Так, например, пьеса Файко «Учитель Бубус», в ко­торой я играл авантюриста, барона Файервари, долго ка­чалась, пока Мейерхольд не нашел однажды, случайно, в одном из магазинов Москвы, в отделе спорта, огромные бамбуковые шесты, которые и решили внезапно оформле­ние спектакля. Светло-золотистые шесты прикреплялись к подвесному дугообразному основанию (полуовал) и свободно падали вниз, образуя горизонт и кулисы.

Как мне казалось, в этом было что-то от колониальной экзотики, вывезенной откуда-то с южных плантаций в Европу. И ограждало от «большой земли» мир интим­ных, замкнутых переживаний.

Раздвигая завесу, актеры появлялись на сцену, со­провождаемые своеобразными звуками стукающихся друг о друга бамбуков.

В центре на высоте трех-четырех метров возвышалась золотая раковина, в которой стоял рояль. За роя­лем сидел тогда еще совсем молодой пианист Лев Арн­штам (впоследствии кинорежиссер). Он играл этюды Шо­пена и Листа. Это и было музыкальное оформление.

В этот период в труппе находились: Райх, Бабанова, Захава (перешедший почему-то из театра Вахтангова), Ильинский, Гарин, Зайчиков, Охлопков, Мартинсон, Хесина, Боголюбов, Кельберер, Тяпкина и другие.

На сцене лежал зеленый круглый ковер, в центре бил настоящий фонтан.

Оформление отличалось экономией. Фонтан иногда заменялся круглым садовым диваном, иногда огромным несгораемым шкафом, который я взламывал при помощи паяльной лампы. Эта сцена проходила в кромешной тьме, освещаемая только лампой, которую я держал.

Я считал, что роль мне не удается. Я нервничал и неудобно себя чувствовал. После школы МХАТ, где сдерживали мои порывы, после Вахтангова, где я пробовал свои силы, где мне разрешили показать себя в «Снегу­рочке», я понял, что здесь, в этом театре, я брошен, как щенок в озеро, и волей или неволей, а должен плыть, спасая свою жизнь и честь.
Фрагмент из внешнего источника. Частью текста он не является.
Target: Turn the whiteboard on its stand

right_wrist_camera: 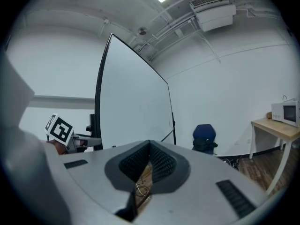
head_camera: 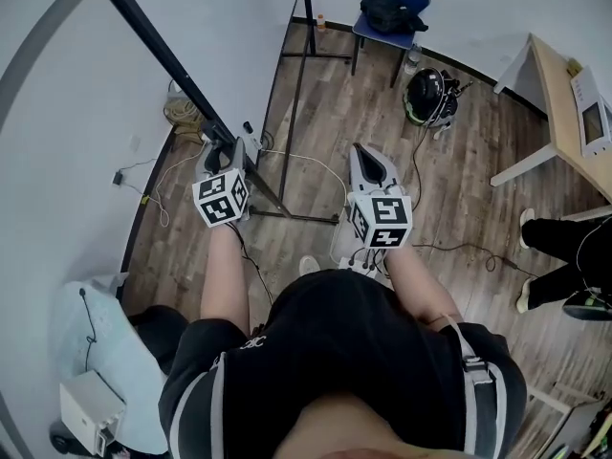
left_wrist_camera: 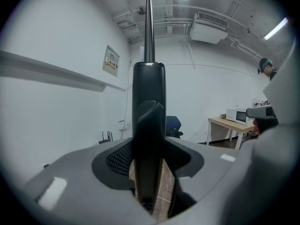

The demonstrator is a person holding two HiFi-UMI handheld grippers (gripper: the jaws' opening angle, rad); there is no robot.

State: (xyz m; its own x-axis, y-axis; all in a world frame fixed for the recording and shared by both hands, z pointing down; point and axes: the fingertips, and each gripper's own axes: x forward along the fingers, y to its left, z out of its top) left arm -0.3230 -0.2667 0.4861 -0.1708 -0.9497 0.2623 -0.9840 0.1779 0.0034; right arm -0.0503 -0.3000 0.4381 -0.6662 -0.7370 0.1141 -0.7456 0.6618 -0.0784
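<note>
So here's where we're at: our left gripper [head_camera: 227, 151] is clamped shut on the black side frame of the whiteboard [head_camera: 163, 51]. In the left gripper view that frame [left_wrist_camera: 149, 88] fills the gap between the jaws and runs straight up, so its long axis is vertical, in line with the jaw slot. The board itself stands on our left and stretches away toward the far end of the room.

Our right gripper [head_camera: 371, 156] is off to the right, well apart from the board and holding nothing. Its jaws are pinched together, with only floor and cables showing below them. From the right gripper view we get the broad white face of the board [right_wrist_camera: 133, 102], with the left gripper's marker cube [right_wrist_camera: 59, 128] at the near edge. So the left one is clearly the nearer hand, and we reckon any turning goes through it, swinging the near edge round.

Stuff we can't sort out:
- There's a round knob [left_wrist_camera: 150, 114] on the frame right at the left jaws, and we can't tell if it's locked or loose.
- The board's top is cut off in every view.
- From the head view, only a pole and floor bar of the stand [head_camera: 292, 113] show; the pivot doesn't.
</note>
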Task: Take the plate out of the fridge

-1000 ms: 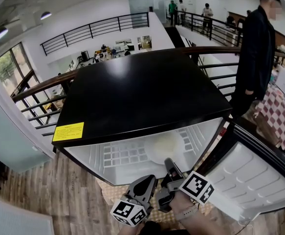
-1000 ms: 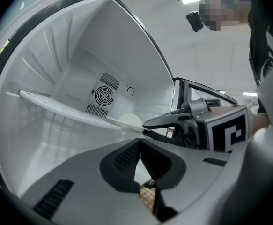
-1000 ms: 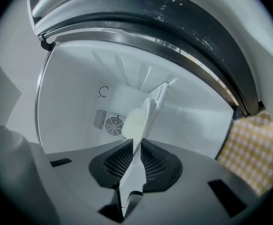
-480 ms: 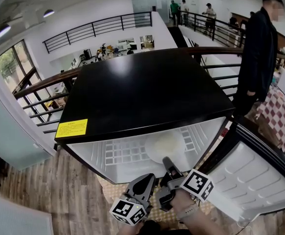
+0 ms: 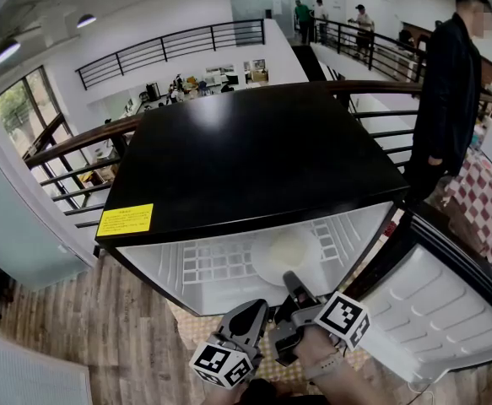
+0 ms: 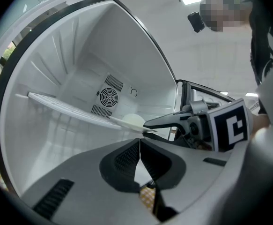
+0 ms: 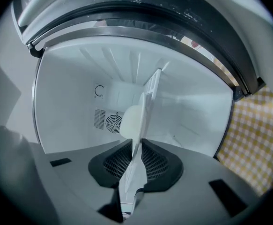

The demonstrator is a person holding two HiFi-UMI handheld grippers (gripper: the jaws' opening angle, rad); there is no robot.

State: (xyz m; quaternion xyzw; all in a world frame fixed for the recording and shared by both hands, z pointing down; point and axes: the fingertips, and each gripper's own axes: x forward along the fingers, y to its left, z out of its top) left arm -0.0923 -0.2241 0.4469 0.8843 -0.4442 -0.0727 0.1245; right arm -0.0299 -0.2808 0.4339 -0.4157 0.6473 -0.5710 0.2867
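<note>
A pale round plate (image 5: 289, 247) lies on the white wire shelf (image 5: 212, 268) inside the open black fridge (image 5: 246, 159). My right gripper (image 5: 289, 278) reaches in at the shelf's front edge. Its jaws have just been closing, and they stand shut on the plate's near rim (image 7: 130, 121), which runs edge-on between the pads of the right gripper (image 7: 137, 149). In the left gripper view the right gripper (image 6: 148, 125) meets the plate (image 6: 134, 122) from the right. My left gripper (image 5: 254, 310) hangs back outside the fridge, and the left gripper (image 6: 140, 146) is shut with nothing in it.
The fridge door (image 5: 431, 310) stands swung open at the right. A person in black (image 5: 444, 83) stands by the railing (image 5: 372, 129) behind the fridge, near a checkered cloth (image 5: 482, 197). A fan grille (image 6: 109, 97) sits in the fridge's back wall. Wooden floor lies below.
The head view has shifted slightly. Both grippers and the plate keep their places at the shelf's front edge.
</note>
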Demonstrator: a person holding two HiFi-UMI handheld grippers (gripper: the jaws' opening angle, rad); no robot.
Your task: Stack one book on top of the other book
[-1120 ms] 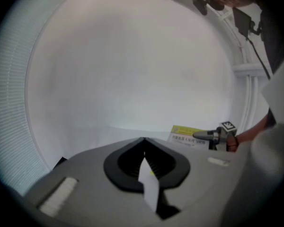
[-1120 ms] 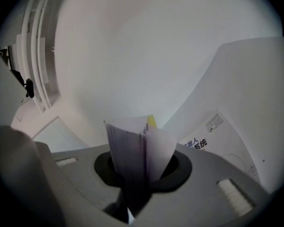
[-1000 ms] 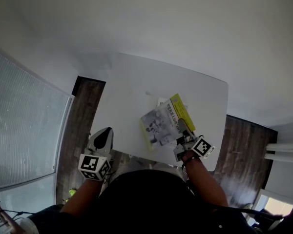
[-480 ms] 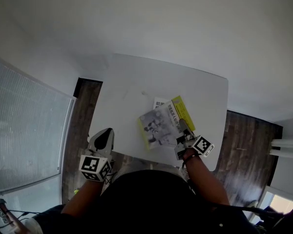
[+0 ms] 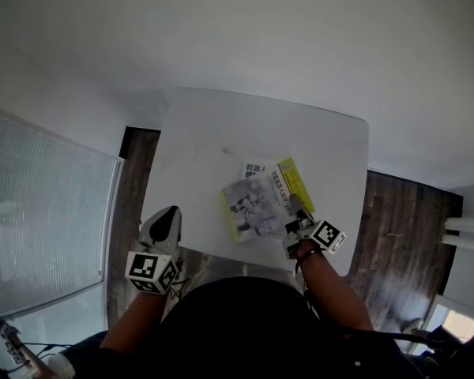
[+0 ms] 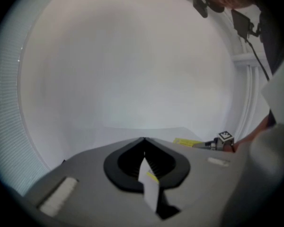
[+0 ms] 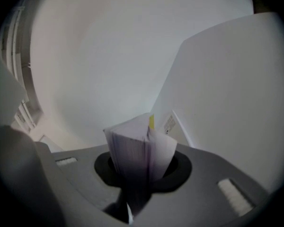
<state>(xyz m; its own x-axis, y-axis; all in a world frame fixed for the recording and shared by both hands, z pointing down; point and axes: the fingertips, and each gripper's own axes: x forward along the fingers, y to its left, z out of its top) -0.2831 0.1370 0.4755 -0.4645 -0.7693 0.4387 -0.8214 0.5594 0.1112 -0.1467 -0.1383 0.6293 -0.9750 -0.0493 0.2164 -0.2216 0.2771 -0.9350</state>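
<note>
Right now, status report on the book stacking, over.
Left gripper shut, clear of the books. Right gripper shut on grey book, over yellow book. Nothing in the way.

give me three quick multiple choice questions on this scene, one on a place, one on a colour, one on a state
1. Where is the left hand-held gripper?
A) above the book
B) at the near left edge of the table, apart from the book
C) at the table's far edge

2. What colour is the strip along one side of the held book?
A) yellow
B) red
C) blue

3. What state is the right hand-held gripper in?
A) open and empty
B) shut on a pen
C) shut on the book

Answers:
1 B, the head view shows it at that edge, well left of the book.
2 A, the strip beside the grey cover is yellow.
3 C, the right gripper view shows the book's page edges clamped between its jaws.
</note>
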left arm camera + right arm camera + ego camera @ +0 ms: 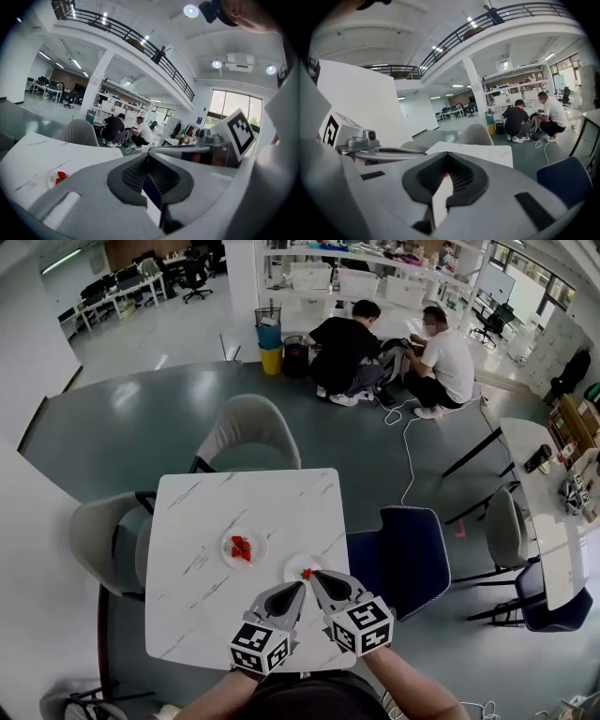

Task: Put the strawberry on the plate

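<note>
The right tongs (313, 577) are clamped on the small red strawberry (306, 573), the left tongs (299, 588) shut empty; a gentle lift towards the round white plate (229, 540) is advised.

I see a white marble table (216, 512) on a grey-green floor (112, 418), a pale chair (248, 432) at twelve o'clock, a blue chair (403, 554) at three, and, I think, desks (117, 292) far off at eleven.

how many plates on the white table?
2. One plate sits near the middle of the table with strawberries on it. The other plate lies to its right, nearer the person, partly covered by the right tongs. No others visible.
</note>
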Available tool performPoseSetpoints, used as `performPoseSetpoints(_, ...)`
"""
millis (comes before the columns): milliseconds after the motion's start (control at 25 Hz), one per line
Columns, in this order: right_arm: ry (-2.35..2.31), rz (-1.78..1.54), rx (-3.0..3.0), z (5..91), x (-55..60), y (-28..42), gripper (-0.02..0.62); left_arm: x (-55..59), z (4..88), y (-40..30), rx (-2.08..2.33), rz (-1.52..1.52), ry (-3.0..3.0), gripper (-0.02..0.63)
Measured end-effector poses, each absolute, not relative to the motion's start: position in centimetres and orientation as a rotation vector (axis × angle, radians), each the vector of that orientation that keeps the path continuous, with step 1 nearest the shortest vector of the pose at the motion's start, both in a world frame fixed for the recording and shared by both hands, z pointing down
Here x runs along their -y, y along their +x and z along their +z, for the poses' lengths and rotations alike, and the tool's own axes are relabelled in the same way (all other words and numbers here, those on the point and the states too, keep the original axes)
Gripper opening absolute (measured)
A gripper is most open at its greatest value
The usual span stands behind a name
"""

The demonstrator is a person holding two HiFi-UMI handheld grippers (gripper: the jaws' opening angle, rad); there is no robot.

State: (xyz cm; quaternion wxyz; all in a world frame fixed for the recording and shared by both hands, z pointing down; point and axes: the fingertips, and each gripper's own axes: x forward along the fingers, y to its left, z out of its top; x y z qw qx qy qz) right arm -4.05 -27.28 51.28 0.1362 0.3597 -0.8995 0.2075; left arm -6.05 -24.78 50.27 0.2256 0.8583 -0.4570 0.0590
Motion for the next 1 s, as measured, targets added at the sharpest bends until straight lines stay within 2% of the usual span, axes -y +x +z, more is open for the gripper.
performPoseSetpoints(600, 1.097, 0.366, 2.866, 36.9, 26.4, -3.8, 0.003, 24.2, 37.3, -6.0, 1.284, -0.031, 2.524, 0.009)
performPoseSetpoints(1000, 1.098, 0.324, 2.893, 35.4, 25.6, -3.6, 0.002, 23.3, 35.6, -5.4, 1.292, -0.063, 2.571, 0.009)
Я так и делал: спасая свою честь, я играл, как умел. Режиссер нас муштровал, не спуская с нас глаз, часто покидая свое кресло и появляясь на сцепе. Он водил нас, как утят, вправо и влево, требуя от нас повторения точ­ного рисунка своей мгновенно преображающейся, очень пластической и гибкой фигуры. Такая манера работы с актером была далека от работы Станиславского и отчасти напоминала Вахтангова. И тот и другой лепили актера, и чем послушнее была глина, тем больше результат удовлетворял постановщиков.

Станиславский говорил: нужно не играть, а быть тем человеком, роль которого ты играешь.

Вахтангов — нужно играть в то, что ты есть тот че­ловек, роль которого ты играешь.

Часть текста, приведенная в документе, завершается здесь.